Whenever a line in the records below holds the string "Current", include it in the count, and state the number alone.

### Supplied records

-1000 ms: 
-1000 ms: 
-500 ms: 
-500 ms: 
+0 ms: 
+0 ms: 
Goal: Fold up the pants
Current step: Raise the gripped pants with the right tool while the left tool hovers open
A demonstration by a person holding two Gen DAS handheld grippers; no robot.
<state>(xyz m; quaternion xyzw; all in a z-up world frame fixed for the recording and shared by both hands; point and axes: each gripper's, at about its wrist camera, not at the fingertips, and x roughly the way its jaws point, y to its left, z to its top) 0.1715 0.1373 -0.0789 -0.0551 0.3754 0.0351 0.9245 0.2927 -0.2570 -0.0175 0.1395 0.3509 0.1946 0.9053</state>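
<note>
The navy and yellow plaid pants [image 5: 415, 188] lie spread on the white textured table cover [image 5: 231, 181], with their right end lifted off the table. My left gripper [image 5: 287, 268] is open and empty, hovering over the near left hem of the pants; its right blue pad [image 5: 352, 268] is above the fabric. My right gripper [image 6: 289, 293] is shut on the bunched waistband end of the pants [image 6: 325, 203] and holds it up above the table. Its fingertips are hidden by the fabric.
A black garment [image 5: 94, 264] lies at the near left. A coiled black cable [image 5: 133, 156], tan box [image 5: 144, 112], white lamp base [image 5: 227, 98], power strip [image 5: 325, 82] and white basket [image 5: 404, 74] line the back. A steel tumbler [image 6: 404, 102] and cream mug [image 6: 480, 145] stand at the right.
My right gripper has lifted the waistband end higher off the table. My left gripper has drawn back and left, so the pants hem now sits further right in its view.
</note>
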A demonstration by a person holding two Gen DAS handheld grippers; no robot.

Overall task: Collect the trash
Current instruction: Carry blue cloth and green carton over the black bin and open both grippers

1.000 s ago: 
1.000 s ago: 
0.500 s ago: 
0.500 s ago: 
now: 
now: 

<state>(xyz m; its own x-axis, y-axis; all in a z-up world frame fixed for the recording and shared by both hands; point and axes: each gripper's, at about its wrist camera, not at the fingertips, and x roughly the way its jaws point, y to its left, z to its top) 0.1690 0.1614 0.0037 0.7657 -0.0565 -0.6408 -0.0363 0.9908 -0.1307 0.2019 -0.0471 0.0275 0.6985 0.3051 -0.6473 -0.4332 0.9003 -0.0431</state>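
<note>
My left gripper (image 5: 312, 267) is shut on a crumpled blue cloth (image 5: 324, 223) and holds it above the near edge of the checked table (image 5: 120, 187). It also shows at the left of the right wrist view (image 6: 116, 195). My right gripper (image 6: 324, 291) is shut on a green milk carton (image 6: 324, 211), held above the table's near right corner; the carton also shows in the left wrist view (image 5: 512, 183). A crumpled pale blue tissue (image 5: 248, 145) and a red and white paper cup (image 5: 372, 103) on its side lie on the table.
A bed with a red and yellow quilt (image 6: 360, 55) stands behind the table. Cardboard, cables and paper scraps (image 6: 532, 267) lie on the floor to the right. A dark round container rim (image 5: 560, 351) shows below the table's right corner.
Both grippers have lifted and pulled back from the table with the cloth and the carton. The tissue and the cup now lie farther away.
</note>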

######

* Finished exercise *
2